From Wikipedia, the free encyclopedia

Battle of the Delta or sometimes Battle of the Nile
Part of Egyptian-Sea People wars
Sea Peoples in their ships during the battle with the Egyptians. Relief from the mortuary temple of Ramesses III at Medinet Habu
Sea Peoples in their ships during the battle with the Egyptians. Relief from the mortuary temple of Ramesses III at Medinet Habu

Date c.1178 BC or 1175 BC[1]
Location Nile Delta
Result Egyptian victory
Belligerents
Egypt Sea Peoples
Commanders
Ramesses III Unknown
Strength
Unknown Unknown, thousands
Casualties and losses
Unknown Many killed, and captured

The Battle of the Delta, was a great sea battle between Egypt and the so-called Sea Peoples, circa 1178 B.C.E. or 1175 B.C.E. when the Egyptian pharaoh Ramesses III repulsed a great sea invasion by the 'Peoples of the Sea'. The conflict occurred somewhere at the shores of the eastern Nile Delta and partly on the borders of the Egyptian Empire in Syria, although their precise location is unknown. This battle has been described as 'the first naval battle in history'. This major conflict is recorded on the temple walls of the mortuary temple of pharaoh Ramesses III at Medinet Habu.

Contents

[edit] Historical Background

Further information: Battle of Djahy (12th century BC) and Bronze Age collapse

The Sea Peoples were known under such names as the Tjekker, Peleset, Sherden and others. In the 12th century B.C.E., they invaded the Middle East from the eastern Mediterranean, surging through the Hittite Empire, which they destroyed and plundered its capital Hattusha. They also attacked Syria and Palestine where many cities were burned and ruined. Cyprus had also been overwhelmed and its capital ransacked. It was clear that their ultimate goal was a huge and wealthy land such as Egypt, because the invaders did not want the spoils of the foreign land but the land itself. They were almost desperate to find a place for inhabitation and Egypt seemed a perfect choice. So there would have been more of a sense of Egypt being virtually under siege itself and fighting for its existence. The attack of the Sea Peoples was probably the greatest threat Ancient Egypt ever faced. The Sea Peoples had already destroyed the Hittite empire when they attacked Egypt; contemporary reliefs from Ramesses III's mortuary temple at Medinet Habu depict scores of families of the Sea Peoples at the borders of Egypt's Syrian empire where Ramesses III fought a successful battle to halt the Sea People's onslaught into her Asiatic Empire. This illustrates the fact that the conflict was partly a vast migration of the Sea Peoples to conquer and colonize both Egypt and her Empire in Asia. As the Hittitologist Trevor Bryce notes:

"the Peleset and Tjekker warriors who fought in the land battle [against Ramesses III at Syria] are accompanied in the reliefs by women and children loaded in ox-carts."[2]

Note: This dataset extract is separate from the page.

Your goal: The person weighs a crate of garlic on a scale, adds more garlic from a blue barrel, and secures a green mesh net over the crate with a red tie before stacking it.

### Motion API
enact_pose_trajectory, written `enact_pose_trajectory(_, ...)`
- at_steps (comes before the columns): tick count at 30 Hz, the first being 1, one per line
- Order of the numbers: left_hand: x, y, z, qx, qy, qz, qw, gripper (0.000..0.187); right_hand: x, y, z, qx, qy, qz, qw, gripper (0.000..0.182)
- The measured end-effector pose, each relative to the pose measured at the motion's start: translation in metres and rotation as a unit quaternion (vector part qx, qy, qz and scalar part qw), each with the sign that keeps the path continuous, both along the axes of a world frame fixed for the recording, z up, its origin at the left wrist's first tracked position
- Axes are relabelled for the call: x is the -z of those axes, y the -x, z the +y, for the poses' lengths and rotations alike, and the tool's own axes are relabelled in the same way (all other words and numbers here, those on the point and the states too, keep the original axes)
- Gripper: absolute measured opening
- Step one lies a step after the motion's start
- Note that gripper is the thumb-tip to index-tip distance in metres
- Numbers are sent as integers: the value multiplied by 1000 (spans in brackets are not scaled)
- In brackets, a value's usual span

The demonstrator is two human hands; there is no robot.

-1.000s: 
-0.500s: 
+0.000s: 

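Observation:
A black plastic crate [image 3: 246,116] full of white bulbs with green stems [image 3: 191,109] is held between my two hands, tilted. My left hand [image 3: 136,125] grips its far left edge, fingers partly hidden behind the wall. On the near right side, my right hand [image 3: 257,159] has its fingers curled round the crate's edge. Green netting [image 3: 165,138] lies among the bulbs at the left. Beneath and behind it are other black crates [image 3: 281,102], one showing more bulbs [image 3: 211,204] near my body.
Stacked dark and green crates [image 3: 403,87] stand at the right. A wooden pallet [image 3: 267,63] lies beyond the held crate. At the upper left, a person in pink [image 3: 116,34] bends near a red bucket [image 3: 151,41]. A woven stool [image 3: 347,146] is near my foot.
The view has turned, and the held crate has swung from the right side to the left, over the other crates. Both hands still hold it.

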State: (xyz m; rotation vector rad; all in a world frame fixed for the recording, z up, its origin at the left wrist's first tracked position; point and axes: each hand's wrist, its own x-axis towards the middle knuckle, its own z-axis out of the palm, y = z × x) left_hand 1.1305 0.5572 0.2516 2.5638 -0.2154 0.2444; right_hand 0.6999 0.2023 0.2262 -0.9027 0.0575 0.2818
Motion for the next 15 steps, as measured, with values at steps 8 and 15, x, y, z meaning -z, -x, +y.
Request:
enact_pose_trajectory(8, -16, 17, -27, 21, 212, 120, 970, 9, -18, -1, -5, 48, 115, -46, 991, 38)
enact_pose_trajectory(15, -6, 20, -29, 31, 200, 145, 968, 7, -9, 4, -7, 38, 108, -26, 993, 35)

The seriousness of the crisis faced by many of the Near Eastern states is aptly summarised by Ammurapi, the last king of Ugarit who wrote several letters pleading for assistance from Eshuwara, the king of Alasiya. Amurapi highlights the desperate situation facing Ugarit in letter RS 18.147:

"My father [Eshuwara], behold, the enemy's ships came (here); my cities(?) were burned, and they did evil things in my country. Does not my father know that all my troops and chariots(?) are in the Land of Hatti, and all my ships are in the Land of Lukka?...Thus, the country is abandoned to itself. May my father know it: the seven ships of the enemy that came here inflicted much damage upon us".[3]

Ramesses III describes a great movement of peoples in the East from the Mediterranean which, caused a massive destruction of the former great powers of the Levant, Cyprus and Anatolia:

"the lands were removed and scattered to the fray. No land could stand before their arms, from Hatti, Kode, Carchemish, Arzawa, Alashiya on being cut off. [ie: cut down]"[4]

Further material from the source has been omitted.